Charlotte gripped her bundle, fighting a host of familiar emotions – irritation, resentment, resignation, despair – and beneath that a guilty sense of responsibility. What sort of man would this boy of hers make, she feared suddenly, what sort of partner, husband? She was still standing in
the doorway, frozen with doubt and foreboding, when the doorbell rang.

‘Sorry, I’m early.’ The man, who had thick dark hair, peppered with grey at the sideboards, and a large nose, visibly red with cold, extended a hand that gripped hers too firmly to suggest genuine penitence.

‘That’s fine… don’t worry… Come in.’ Charlotte managed a handshake through the tangled flex of the phone charger. ‘Though you’ve caught me slightly on the hop, I’m afraid, no baking bread or fresh coffee to win you over. You’ll have to take things as you find them.’ She deposited her bundle on the hall chair, inwardly scolding herself for managing to sound – a mere two seconds into the process – so apologetic, so
desperate.
‘Shall we start with the kitchen?’

‘Fine. Whatever suits.’ He hadn’t even smiled when she said the thing about the bread and the coffee and now he was peering at the hall ceiling, right at the spot where Martin’s overflowing bath had yellowed the paintwork two years before. They should have had it replastered, repainted, of course, like the damp above the back door and the delta of hairline cracks that had appeared round the ceiling rose in the sitting room after Sam and six friends had performed gymnastics at a birthday sleepover. The house, Charlotte saw, with sudden, horrible clarity, was a testimony to the failure of her marriage, and not just for its subtle emptiness. It was like the proverbial millstone: ugly, heavy, holding her down. The sooner she was shot of it the better. She glanced again at her prospective viewer – visibly nervy, arms pinned stiffly behind his back – wondering if he would soften up at a hint that she would be prepared to accept something below the asking price. Tim Croft had been implying she should do as much for weeks.

In the kitchen she talked fast – too fast – about the
waste-disposal unit and how the sun lit the back of the house. Her visitor cast a doubtful glance at the garden, then at his watch. ‘You could nose around on your own if you’d prefer,’ Charlotte offered casually, leaning against the kitchen table, which wobbled because the bit of paper keeping it steady had, as usual, worked its way free. ‘It requires a bit of attention, I know, a lick of paint and so on.’ Stop trying so hard, she scolded herself, cocking her head, crossing her arms and then, for good measure, her ankles.

‘Thank you, but… well, to be perfectly frank, I can see already that this isn’t quite what I’m looking for.’

Charlotte clung to her elbows. ‘Oh dear. Never mind…’

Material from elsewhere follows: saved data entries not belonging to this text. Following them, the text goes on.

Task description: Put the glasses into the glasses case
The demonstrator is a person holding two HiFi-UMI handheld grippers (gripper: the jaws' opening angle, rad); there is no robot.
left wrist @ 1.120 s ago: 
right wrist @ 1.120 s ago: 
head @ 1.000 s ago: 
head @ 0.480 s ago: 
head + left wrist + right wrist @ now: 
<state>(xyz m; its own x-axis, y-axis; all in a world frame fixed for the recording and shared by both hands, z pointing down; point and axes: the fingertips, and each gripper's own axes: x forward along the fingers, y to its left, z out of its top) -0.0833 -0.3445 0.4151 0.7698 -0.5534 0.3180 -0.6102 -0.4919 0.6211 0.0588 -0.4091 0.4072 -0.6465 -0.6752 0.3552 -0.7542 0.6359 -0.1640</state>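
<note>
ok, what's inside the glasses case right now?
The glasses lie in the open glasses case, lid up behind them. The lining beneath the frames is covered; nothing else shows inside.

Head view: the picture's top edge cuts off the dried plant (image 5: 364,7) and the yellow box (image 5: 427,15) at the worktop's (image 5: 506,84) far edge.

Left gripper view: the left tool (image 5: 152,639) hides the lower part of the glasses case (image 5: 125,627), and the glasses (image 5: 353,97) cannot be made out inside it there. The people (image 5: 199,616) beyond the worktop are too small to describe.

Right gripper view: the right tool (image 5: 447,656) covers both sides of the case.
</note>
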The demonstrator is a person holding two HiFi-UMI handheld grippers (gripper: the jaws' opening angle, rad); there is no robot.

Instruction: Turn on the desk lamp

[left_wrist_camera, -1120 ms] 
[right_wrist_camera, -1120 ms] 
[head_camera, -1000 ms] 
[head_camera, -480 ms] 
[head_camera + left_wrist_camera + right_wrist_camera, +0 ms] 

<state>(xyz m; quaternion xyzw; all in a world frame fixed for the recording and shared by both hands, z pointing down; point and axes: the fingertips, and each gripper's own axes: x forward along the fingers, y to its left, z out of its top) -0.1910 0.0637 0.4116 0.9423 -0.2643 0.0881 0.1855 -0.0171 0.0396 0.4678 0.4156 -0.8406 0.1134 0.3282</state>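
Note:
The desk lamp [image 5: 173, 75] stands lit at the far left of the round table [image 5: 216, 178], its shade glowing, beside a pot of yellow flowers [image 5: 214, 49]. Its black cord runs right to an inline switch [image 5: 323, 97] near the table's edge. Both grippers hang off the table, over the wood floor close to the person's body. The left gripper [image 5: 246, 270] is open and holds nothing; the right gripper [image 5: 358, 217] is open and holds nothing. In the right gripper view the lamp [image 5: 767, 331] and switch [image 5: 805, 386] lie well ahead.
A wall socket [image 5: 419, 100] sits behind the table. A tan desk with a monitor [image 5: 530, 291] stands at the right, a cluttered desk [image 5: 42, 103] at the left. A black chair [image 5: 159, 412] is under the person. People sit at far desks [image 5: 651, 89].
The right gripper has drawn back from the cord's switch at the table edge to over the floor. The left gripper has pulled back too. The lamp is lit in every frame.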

‘I’m on my own, you see – that is, I have a daughter and don’t really have time for a house that needs anything doing to it, even a lick of paint. Also, from what the agent said, I’d thought it would be near enough to her school for her to walk. She’s just started at St Leonard’s and I have to get to work and the traffic round here is so bad…’

Charlotte pushed herself off the table and held up her hands to forestall the embarrassment of any further apologies or explanations. ‘Please, I know
exactly
where you’re coming from. My son is at St Leonard’s too, and I can tell you the school run is a pig from here – not as the crow flies, of course, which is where the
A–Z
can be so deceiving but with three main roads to get across…’ She shook her head in a show of ruefulness. ‘If that’s a priority then you would, in all honesty, be mad to buy this house. In fact, leave now,’ she joked, pointing towards the door. ‘I command it.’

‘Er… right.’ He offered her a doubtful smile and backed into the hall.

‘I’m on my own too,’ Charlotte found herself saying, as she trotted after him. ‘Wasn’t the plan… but life has a knack of not turning out quite as one expects, doesn’t it?
You sort of look back at where you started, then at where you’ve arrived and think,
Yikes
, how did
that
happen? Like examining the lives of two quite unrelated people or –’ She stopped at last, halted by the pained expression on his face and the speed with which he was doing up the buttons of his smart charcoal grey overcoat.